- Born: Brooklyn, New York, U.S.
- Citizenship: American
- Education: Brooklyn College University of Wichita Kansas State University
- Scientific career
- Fields: Comparative psychology Developmental psychology
- Institutions: Wichita State University
- Thesis: The effects of ambient temperature and population density on aggression in two strains of mice (1970)

= Gary Greenberg (psychologist) =

American psychologist

Gary Greenberg is a practicing psychotherapist based in Connecticut. He has four books, also he is a contributing writer to Mother Jones, and a contributing editor at Harper's. In addition to these publications, his articles and essays have appeared in The New Yorker, The New York Times, The Nation, Rolling Stone, and McSweeney's, among others. His work has been frequently anthologised, and he received the Erik Erikson Award for mental health reporting.

== Bio ==
Greenberg was born and raised in Brooklyn, New York. He received his B.S. degree from Brooklyn College in 1961, followed by an M.A. degree from the University of Wichita in 1964 and a Ph.D. from Kansas State University in 1970. He then began working with Ethel Tobach in the Department of Animal Behavior at the American Museum of Natural History. In 1983, Greenberg co-founded the Southwestern Comparative Psychology Association (with Michael Domjan, Del Thiessen, and Steve Davis) and the International Society for Comparative Psychology (with Ethel Tobach). After teaching at Wichita State University for 40 years, he retired and moved to Chicago, Illinois.

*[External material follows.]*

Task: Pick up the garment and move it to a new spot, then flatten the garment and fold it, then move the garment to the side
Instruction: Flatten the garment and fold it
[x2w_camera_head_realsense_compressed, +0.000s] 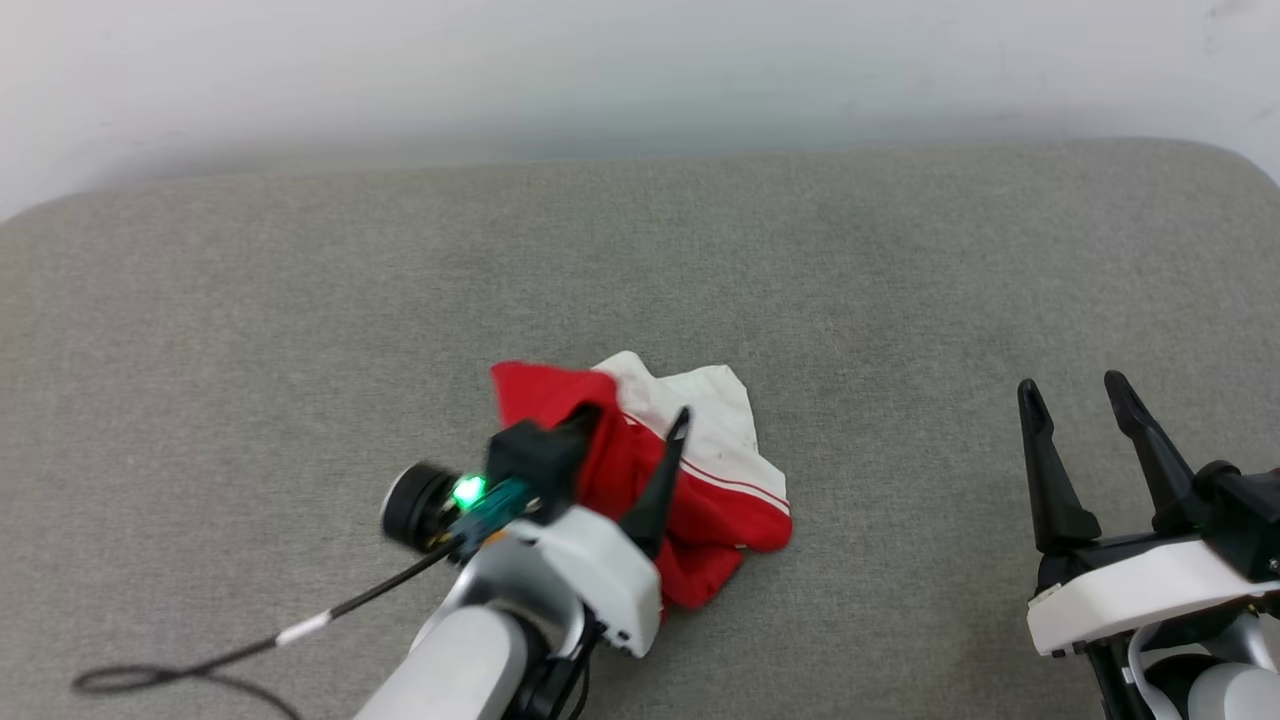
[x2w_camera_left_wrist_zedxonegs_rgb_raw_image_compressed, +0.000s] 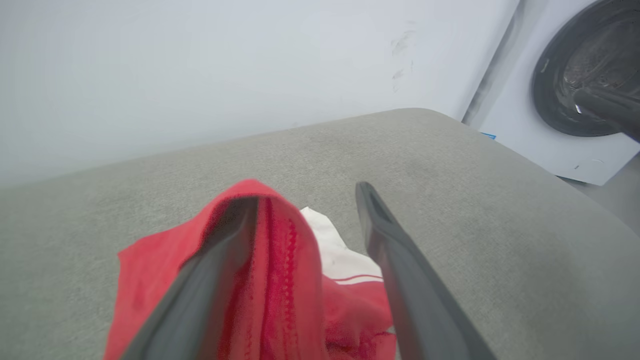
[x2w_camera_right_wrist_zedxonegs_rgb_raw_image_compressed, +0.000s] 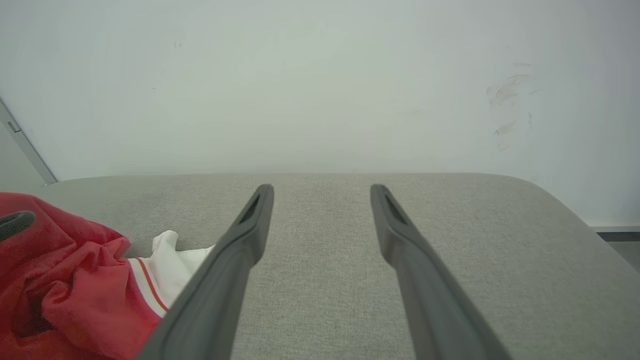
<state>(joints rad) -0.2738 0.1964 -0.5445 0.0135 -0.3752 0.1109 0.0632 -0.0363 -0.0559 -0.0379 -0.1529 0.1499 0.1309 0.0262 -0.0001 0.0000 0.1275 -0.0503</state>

As of 2008, Greenberg is a life member of the American Psychological Association (APA) and secretary of the International Society of Comparative Psychology. In 2015, he received the Clifford T. Morgan Distinguished Service to Div. 6 Award from the APA's division 6, the Society for Behavioral Neuroscience and Comparative Psychology.

==On Psychiatry==

For recent years, the author and psychotherapist Gary Greenberg has been popular among the readers with his two best-selling books, "Manufacturing Depression: The Secret History of a Modern Disease" and "The Book of WOE: The DSM and the Unmaking of Psychiatry", which is about the American Psychiatric Association's compendium of mental illnesses .

==Selected publications==

- Greenberg, Gary (2008). "Psychology From the Standpoint of an Interbehaviorist: A Review of "Modern Perspectives on J. R. Kantor and Interbehaviorism"
- Greenberg, Gary (2010). "Comparative Psychology and Ethology"
- Greenberg, Gary. "Psychiatry's Incurable Hubris"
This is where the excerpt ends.